Figure 2. Radiation damages the genetic material (DNA) causing single strand breaks (SSB) or double strand breaks (DSB) in the cells, thus blocking their ability to divide and proliferate further. Mechanisms involved in the decrease of radiosensitivity of the fast doubling cancer cells, while increasing radioresistant of the slow doubling normal cells benefits the cancer patients.
p53 is a transcription factor and also one of the most commonly mutated genes in cancer (Brosh and Rotter, 2009) responds to ionizing radiation by initiating cell cycle arrest, senescence, apoptosis and DNA damage repair (Stiewe, 2007). However, whether p53 induces apoptosis or cell cycle arrest for the DNA damage repair is a complex process and partly depends on the abundance of the p53 protein (low protein levels lead to cell cycle arrest and high protein levels lead to apoptosis) (Lai et al., 2007). However, various DNA repair mechanisms within the tumor cells interfere with the radiation induced damage and further increase the radioresistance of cancer cells (Jorgensen, 2009). Furthermore, inhibition of DNA repair proteins such as ATM or DNA-dependent protein kinase (DNA-PK) have been shown to sensitize the cancer cells to radiation treatment (Veuger et al., 2003; Hickson et al., 2004; Rainey et al., 2008).
Besides the DNA repair pathways, ionizing radiation also triggers cancer cells adaptive cellular responses. Various treatment resistant signal transduction pathways are activated and the resistance can be either intrinsic or an acquired resistance during the fractionated radiation treatment (Toulany and Rodemann, 2013). Signaling pathways that provide cancer cells with a proliferative advantage or allow them to evade the cell death remains a major clinical problem. One of the molecular events by which tumors can become radioresistant is through the ligand-independent activation of signal transduction pathways such as those regulated by membrane-bound receptor tyrosine kinases (RTKs).
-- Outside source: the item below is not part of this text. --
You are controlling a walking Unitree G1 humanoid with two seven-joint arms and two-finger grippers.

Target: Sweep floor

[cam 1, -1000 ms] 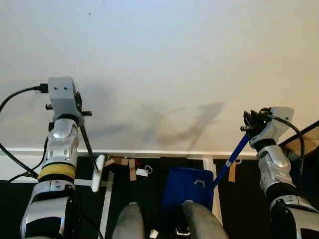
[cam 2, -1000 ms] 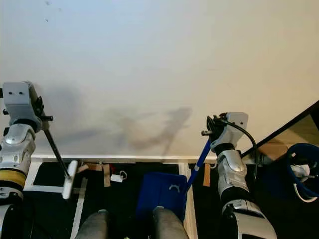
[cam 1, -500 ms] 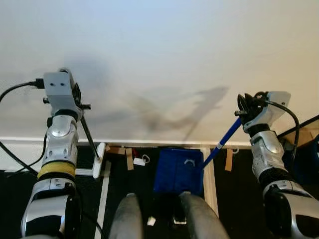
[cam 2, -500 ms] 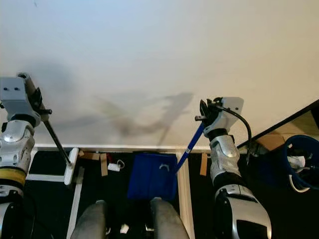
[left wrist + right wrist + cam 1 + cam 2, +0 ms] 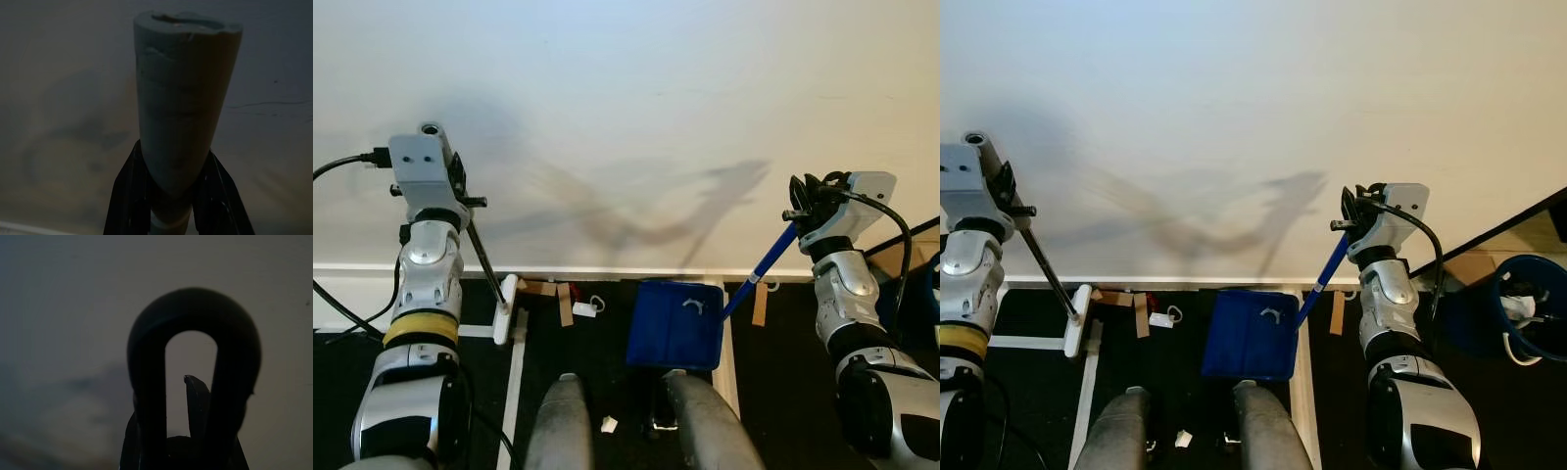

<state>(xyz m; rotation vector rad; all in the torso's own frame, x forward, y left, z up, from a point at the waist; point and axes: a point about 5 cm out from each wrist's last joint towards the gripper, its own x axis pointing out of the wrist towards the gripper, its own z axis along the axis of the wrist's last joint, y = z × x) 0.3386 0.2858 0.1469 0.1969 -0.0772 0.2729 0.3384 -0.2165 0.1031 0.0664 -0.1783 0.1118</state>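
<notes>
Blue dustpan point(image 5: 675, 324) lay flat on the dark floor point(image 5: 783, 392) near the skirting board; right gripper point(image 5: 808, 208) pinched its blue handle. Left gripper point(image 5: 458, 186) clamped the broom point(image 5: 507, 309), white head beside paper scraps point(image 5: 570, 304) at the wall point(image 5: 626, 117).

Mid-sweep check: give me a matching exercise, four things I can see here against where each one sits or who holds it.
Things:
1. blue plastic dustpan
2. white broom head
3. small white scrap
4. blue bucket

Places:
A. between the robot's feet
B. far right, past the right arm
C. on a black rod held by the left pincer
D. on a blue handle held by the right pincer

Pairs: 1-D, 2-C, 3-A, 4-B
</notes>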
In this context, epidermal growth factor receptor (EGFR) plays a major role in regulating various downstream signaling pathways, such as the phosphatidylinositol 3-kinase (PI3K) and its downstream kinases such as AKT and mammalian target of rapamycin (mTOR), signal transducer and activator of transcription (STAT) pathway and Ras-mitogen-activated protein kinase (MAPK) pathway (Rodemann et al., 2007; Rodemann and Blaese, 2007). These pathways control the most hallmarks of cancer, including cell cycle, survival, metabolism, invasion, angiogenesis, and genomic instability (Datta et al., 1997; Huang and Harari, 2000; Nyati et al., 2006). Among the prosurvival pathways activated by RTKs, PI3K-AKT-mTOR signaling pathway is frequently upregulated in human tumors and regarded as one of the most challenging prosurvival pathways involved in the resistance to cancer treatment (Engelman, 2009; Liu et al., 2010; Castellano and Downward, 2011).
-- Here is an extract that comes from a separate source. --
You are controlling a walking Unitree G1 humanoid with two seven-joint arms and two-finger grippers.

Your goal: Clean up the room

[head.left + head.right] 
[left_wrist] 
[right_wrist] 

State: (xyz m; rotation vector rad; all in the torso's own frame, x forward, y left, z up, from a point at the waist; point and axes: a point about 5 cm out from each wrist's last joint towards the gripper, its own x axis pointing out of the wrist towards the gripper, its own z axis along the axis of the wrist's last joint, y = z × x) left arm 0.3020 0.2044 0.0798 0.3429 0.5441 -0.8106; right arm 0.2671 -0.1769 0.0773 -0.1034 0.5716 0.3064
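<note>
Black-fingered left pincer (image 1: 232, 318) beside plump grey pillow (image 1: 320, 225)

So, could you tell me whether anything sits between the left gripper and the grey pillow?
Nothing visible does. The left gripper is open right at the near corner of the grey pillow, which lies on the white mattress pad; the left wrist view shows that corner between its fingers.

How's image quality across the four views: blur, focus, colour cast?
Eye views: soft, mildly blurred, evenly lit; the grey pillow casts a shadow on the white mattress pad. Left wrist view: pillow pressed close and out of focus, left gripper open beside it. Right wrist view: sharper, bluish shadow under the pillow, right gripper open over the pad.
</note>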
Recent advances in cancer biology have demonstrated that PI3K-AKT-mTOR signaling pathway controls Fanconi anemia group D2 protein (FANCD2) and ribonucleotide reductase (RNR) and further prolongation of radiation-induced gamma H2AX foci formation (Choi et al., 2010; Shen et al., 2013; Wang et al., 2014). Regulation of DNA repair genes (FANCD2 and RNR) suggests that the PI3K-AKT-mTOR signaling promotes cancer cell survival and resistance to radiation treatment by enhancing the DNA damage repair of the cancer cells. In addition, PI3K-AKT-mTOR signaling pathway also may play a role in the integral functions for non-cancerous (normal) cells repopulation along with the proteins involved in DNA repair mechanisms (Wullschleger et al., 2006). Ionizing radiation also activates NF-κ B transcriptional pathway, through the activation of IκB kinase-α as a protective response to damage and inhibition of this kinase can lead to increased radiosensitvity for the cancer treatment (Brach et al., 1991; Criswell et al., 2003). However, how these pathways inhibition may improve the radiation therapy efficacy in patients remains elusive and the mechanisms underlying the initiation/manifestation of radiation-induced genomic instability in normal and cancer cells are far understood (Bensimon et al., 2013). Furthermore, improvement in preclinical methods for the biological mechanisms involved in signaling pathway(s) for the treatment resistance, cell cycle checkpoints, DNA damage and repair, anti-angiogenesis could increase the therapeutic response of tumor microenvironment, while sparing the surrounding normal tissues. As a result, inhibition of the cancer cells prosurvival pathways has the potential to increase the radiosensitivity of cancer cells through activating/inhibiting multiple mechanisms. Furthermore, inhibition of the cancer cell survival could also affect the radiosensitivity of normal tissues as well, thus decreasing the overall therapeutic index of radiation. Therefore, strategies to improve radiation therapy to increase the effect on tumor while less toxicity on the normal tissues should be achieved without sensitizing the normal tissues and also without protecting the tumors to the radiation treatment.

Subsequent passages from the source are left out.